Gods… You need to bring his attention back to your offer of help before he sees it more compelling to just stay here and play with his new, plump little mouse. Virgin or not, you wouldn’t survive a mating with this man.
“I swear on Hecate’s torch that it’s not a trap. You have my word: I’m a priestess soon to be.”
He’s entranced. Hypnotized by your lips. You lick them to confirm your fears true: the man grunts with pleasure, out of instinct, absentmindedly like an animal who reacts to the sight of a fat, meaty bone.
Oh, he might not know what to do with a woman… But he would try his best to find out.
“Priestess…?” He rasps.
“It’s a holy woman,” you explain. “I serve the Goddess of the Crossroads.”
He snorts, either because he’s not impressed or because he’s downright amused by your vocation. The eyes, warmer, more demanding now, are far from the eyes of a bewildered beast.
“Little female of the crossroads... You will take me to the king. And then, I will kill him.”
He puts weight into his words, tries to make you understand.
He wants you to guide him to his father.
To the King who claims his son is half bull, to the husband who claims his wife was adulterous with an ox. To the King who demands tribute as virgins so that he can send them down to hell. The dark goddess screams justice, but you're at a horrible stalemate.
The gods will curse you for this… They will smite you with a bolt of lightning or drown you next time you cross the great sea if they see you’ve helped this half-beast escape. If you guide him to Minos, you’re a participant in kingslaying, and the gods never forget things like that.
“He’s your father and the king of Crete,” you whisper in fear. “The gods will strike you down–”
“Gods?” He spits. “I piss on the gods. I fuck their corpses and leave them to rot.”
You almost choke on the blasphemy levelled at you. The shadows creep closer, the stare behind the black fur is dark and amused, burning with the crooked wrath of a thousand years.
“Perhaps I’ll fuck you too.”
It’s unnerving that you don’t find the threat wholly unappealing.
If anything, your eyes drift down to the hairs of his chest, to the two big muscles that resemble the work of the best sculptors in Athens.

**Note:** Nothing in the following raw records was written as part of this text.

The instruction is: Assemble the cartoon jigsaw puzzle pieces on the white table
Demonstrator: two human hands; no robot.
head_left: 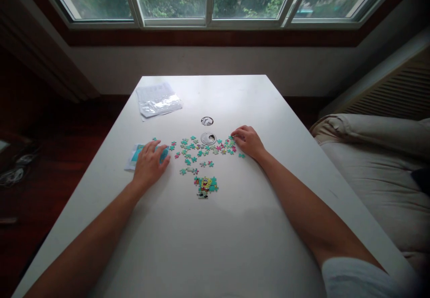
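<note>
My left hand (149, 163) rests over a flat packet with a blue-green picture (134, 157), its fingers spread and slightly bent, with nothing seen in them. Part of the packet is hidden under the hand. My right hand (248, 141) lies at the right end of the scattered jigsaw pieces (200, 153). Its loosely bent fingers reach to the outer pieces, and no piece shows clearly in its grasp. Nearer to me lies a joined section of puzzle (205, 187) with a yellow cartoon figure on teal. Several loose pieces (189, 171) lie just beyond that section.
A clear plastic sleeve with paper (158, 100) lies at the far left of the white table (208, 244). Two round fittings, a farther one (207, 121) and a nearer one (208, 138), are set in the tabletop. To the right stands a beige padded seat (376, 168).
</note>
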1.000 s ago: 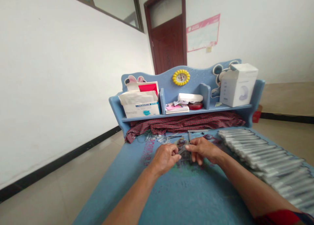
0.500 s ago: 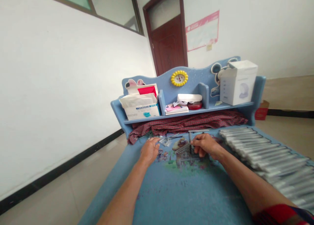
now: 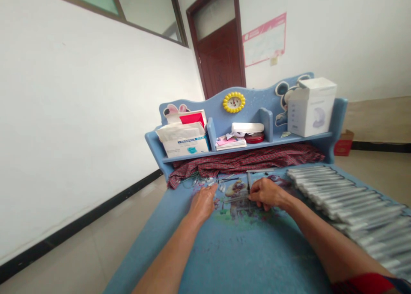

“Are you a virgin, female of the crossroads?”
His eyes search for your response: they want to see your fear and disgust. You swallow again, arduously against his hand, both caressing and testing you.
The beast leans forward, as if weighing if he could somehow insult the gods by pillaging you. The rough hair of his chest meets the white cloth, it brushes against your nipples as he bends down to have a good sniff of you.
“You smell like a virgin,” he growls.
The hand leaves your throat, only to travel down your sternum. He grabs your breast nonchalantly, a little too roughly, the hot palm closing around the teat and squeezing it like it’s a toy. When you don’t react, he squeezes it again, this time hard enough to coax a whimper out of you.
“Sound like a virgin…”
Without warning, the hand dives straight between your legs next, palm forcing its way through your thighs and curving to cup your sex, moulding around it with barbaric thirst.
“Feel like a virgin, too.”
It’s thick, hot, and heavy, how he simply tries you through your dress. Fingers testing your folds, he’s clearly enjoying the subtle wetness he finds down there. You can hear another hitched grunt pushing up his throat, rugged and whiny this time, a broken groan that dissipates because of how dry his throat is.
No man has ever dared to lay his hands on you... Many have wanted, but none have tried. Even drunkards and fools respect women who belong to the dark goddess.
But he doesn’t care about the wrath of Hecate. He doesn’t give a shit about the gods. He simply takes what he wants, what falls into his lap. The fifteenth offering, but he doesn’t seem to be interested in devouring your flesh.
How easily he could simply yank that loincloth aside and drag your dress up. Force his cock into your tight, wet heat without uttering a word. You doubt that he would even take the trouble of laying you down on the ground for taking... Beasts rut when they want to: this man could fuck you against this wall if his loins demanded so, guttural groans being the last thing you hear before the candle goes out.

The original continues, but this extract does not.